Les turbulences qui traversent notre vaste monde ne cesseront que lorsque le partage se fera, non pas par nécessité – même absolue – mais par désir.

Notre moteur ne doit pas être la nécessité.

         Le désir doit être notre moteur :

Désir de l’Autre en Soi / de Soi en l’Autre,

Don simultané de l’hybridation :

Don androgène.

L’Homme doit se sentir hermaphrodite avant de se penser homme.

L’Homme doit se sentir hermaphrodite avant de se penser femme.

          Je ne suis pas le Même-unifié, je suis l’Autre-partagé.

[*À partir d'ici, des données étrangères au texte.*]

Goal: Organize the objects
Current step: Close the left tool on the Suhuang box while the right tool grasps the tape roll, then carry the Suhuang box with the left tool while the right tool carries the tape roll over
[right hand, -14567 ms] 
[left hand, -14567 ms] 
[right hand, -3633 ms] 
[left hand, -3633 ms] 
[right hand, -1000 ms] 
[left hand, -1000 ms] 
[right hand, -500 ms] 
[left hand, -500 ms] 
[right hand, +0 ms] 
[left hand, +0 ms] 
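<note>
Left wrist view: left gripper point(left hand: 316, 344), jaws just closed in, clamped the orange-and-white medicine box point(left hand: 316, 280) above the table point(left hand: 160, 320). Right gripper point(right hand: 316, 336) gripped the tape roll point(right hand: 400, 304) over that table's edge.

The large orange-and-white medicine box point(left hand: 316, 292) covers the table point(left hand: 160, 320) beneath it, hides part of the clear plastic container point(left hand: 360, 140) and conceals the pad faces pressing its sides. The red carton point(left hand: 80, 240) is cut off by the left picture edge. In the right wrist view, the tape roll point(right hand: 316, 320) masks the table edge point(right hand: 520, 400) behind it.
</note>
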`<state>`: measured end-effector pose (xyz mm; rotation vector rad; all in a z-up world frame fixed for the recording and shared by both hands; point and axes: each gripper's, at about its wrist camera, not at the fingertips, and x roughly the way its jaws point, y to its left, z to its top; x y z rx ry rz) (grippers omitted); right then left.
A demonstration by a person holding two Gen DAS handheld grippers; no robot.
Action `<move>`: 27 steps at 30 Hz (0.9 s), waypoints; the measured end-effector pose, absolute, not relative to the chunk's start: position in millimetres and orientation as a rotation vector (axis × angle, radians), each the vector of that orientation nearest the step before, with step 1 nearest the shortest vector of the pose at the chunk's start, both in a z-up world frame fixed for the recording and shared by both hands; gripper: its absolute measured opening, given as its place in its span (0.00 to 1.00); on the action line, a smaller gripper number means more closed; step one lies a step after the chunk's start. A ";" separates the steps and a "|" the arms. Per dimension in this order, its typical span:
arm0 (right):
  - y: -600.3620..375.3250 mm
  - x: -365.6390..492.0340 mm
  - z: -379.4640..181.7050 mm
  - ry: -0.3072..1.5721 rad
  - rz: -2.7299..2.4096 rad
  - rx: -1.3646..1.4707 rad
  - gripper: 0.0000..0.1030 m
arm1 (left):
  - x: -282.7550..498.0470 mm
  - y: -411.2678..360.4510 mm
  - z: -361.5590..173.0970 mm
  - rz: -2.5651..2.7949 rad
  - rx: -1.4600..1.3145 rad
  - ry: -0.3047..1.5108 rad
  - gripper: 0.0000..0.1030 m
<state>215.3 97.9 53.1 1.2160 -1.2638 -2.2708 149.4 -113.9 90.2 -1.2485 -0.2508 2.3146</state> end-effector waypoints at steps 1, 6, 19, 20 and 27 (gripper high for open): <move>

          C’est parce que nous reconnaissons que l’autre existe – en dehors et en dedans de Soi – que nous éprouvons le désir de partager avec lui la beauté d’un crépuscule, la grâce d’un sourire, le rythme d’un poème, un souvenir, un bien, une idée, une découverte, un idéal, une déception – une espérance.

 

 

DONNER & RECEVOIR

         Bandoeng, Paris, Rio, Nouméa…

Que de chemin parcouru…

Pourtant, des échos nous restons sourds :

« Il n’y a pas de peuple sans culture »

« Il n’y a pas de peuple sans culture »

« Il n’y a pas de peuple sans culture »

« Il n’y a pas de peuple sans culture »

« Il n’y a pas de peuple sans culture »

« Il n’y a pas de peuple sans culture »

« Il n’y a pas de peuple sans culture »

« Il n’y a pas de peuple sans culture »

C’est là encore un lieu commun qu’il vaut de répéter :

« Il n’y a pas de peuple sans culture »

 

L’APOCALYPSE

         Nos humanités pourront librement proclamer leur non-échec dans leurs tentatives respectives de sauvegarde de la planète, car pouvoir c’est avant tout vouloir. Et il me semble que, unanimement, nous n’avons pas voulu.

Pourtant, il a été dit…

         « Nul encore physiquement, le groupe à l’ancienne, Léviathan vivant, n’avait d’efficacité que biologique comme de pensée brute. Par gros animal interposé, nous avons tellement gagné la lutte pour la vie contre les autres espèces de flore et de faune que, parvenus à un seuil, nous redoutons que la victoire, soudain, ne se retourne en défaite. »

          …et répété :

          « Prédateur impitoyable de la nature, l’Homme a commis en ce siècle des atteintes à l’environnement d’une ampleur inédite. Il a désormais les moyens de la mettre en péril partout. »

        Frères humains, n’ayez crainte d’avoir un jour le cœur endurci, puisque après nous, sinon peut-être le Silence, rien ne subsistera… pas même vous. 

            A moins que…           

 
EPILOGUE

           La pédale d’accélération est sensible. Comme on doit se sentir puissant !

           Bon. Ça c’est le frein à main. Vite ! 

  Et alors, maintenant, comment je vais nous le démarrer, moi, ce beau manège ?

 

OUVROIR

J’ai fait voir comment, dans les siècles d’égalité, chaque livre cherchait en lui-même ses croyances ; je veux montrer comment, dans les mêmes siècles, il tourne tous ses sentiments vers lui seul : il n’y a pas de livre universel en soi, le livre est au croisement de toutes sortes de formation, il est toujours par nature néo-livre, il invente pour le pire, sa face d’orient et sa face d’occident, et son remaniement des deux.

          Il s’élance, il plane, il étend ses deux ailes puissantes. Droit devant lui, sans dévier. L’espace a beau reculer, vite, vite, creusant sa poche tourbillonnante, écartant ses invisibles remous, ouvrant et fermant toutes ses vagues, tous ses nœuds.        

(Maman. Ce n’est rien. Ce n’est rien. Bonne nuit.)

 

 

 

Il voulait voir s’envoler les minutes.